> WHAT NEEDS TO BE DONE: Reproduce all the lines below exactly and omit the images.

________

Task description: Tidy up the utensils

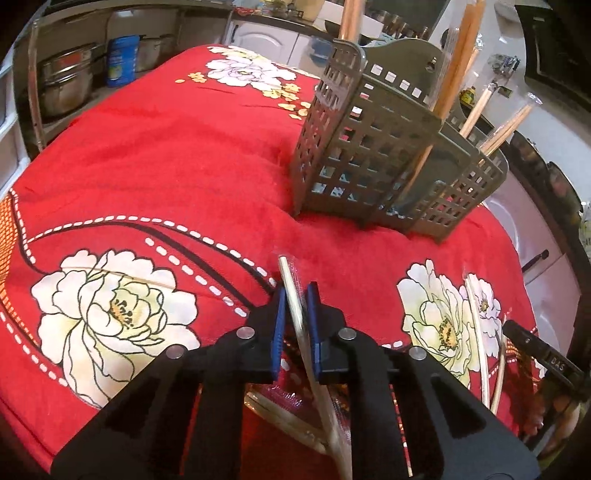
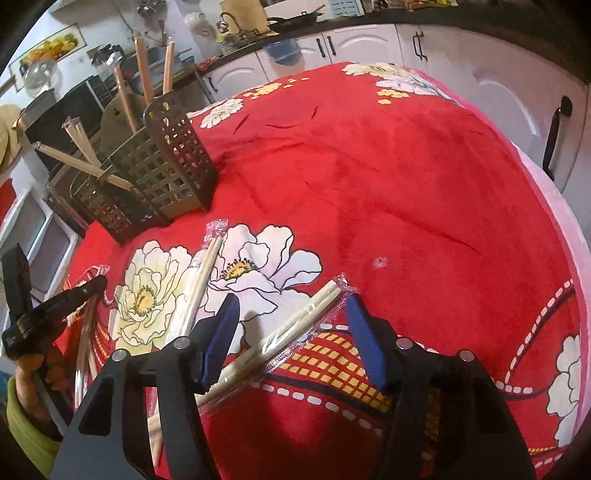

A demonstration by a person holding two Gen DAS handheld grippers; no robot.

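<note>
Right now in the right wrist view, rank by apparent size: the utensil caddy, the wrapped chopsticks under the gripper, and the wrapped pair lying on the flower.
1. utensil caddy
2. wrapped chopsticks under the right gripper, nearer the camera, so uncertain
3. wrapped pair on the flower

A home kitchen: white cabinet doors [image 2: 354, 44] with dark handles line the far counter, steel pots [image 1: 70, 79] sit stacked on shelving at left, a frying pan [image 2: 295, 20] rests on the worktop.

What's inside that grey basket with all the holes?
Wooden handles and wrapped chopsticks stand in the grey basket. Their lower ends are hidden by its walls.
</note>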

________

> REPLY TO THE TASK:
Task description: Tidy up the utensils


A demonstration by a person holding two Gen DAS handheld grippers; no robot.

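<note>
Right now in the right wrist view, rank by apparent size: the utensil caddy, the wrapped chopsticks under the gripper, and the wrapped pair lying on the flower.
1. utensil caddy
2. wrapped chopsticks under the right gripper, nearer the camera, so uncertain
3. wrapped pair on the flower

A home kitchen: white cabinet doors [image 2: 354, 44] with dark handles line the far counter, steel pots [image 1: 70, 79] sit stacked on shelving at left, a frying pan [image 2: 295, 20] rests on the worktop.

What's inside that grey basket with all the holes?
Wooden handles and wrapped chopsticks stand in the grey basket. Their lower ends are hidden by its walls.
</note>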

This exercise has now been finished.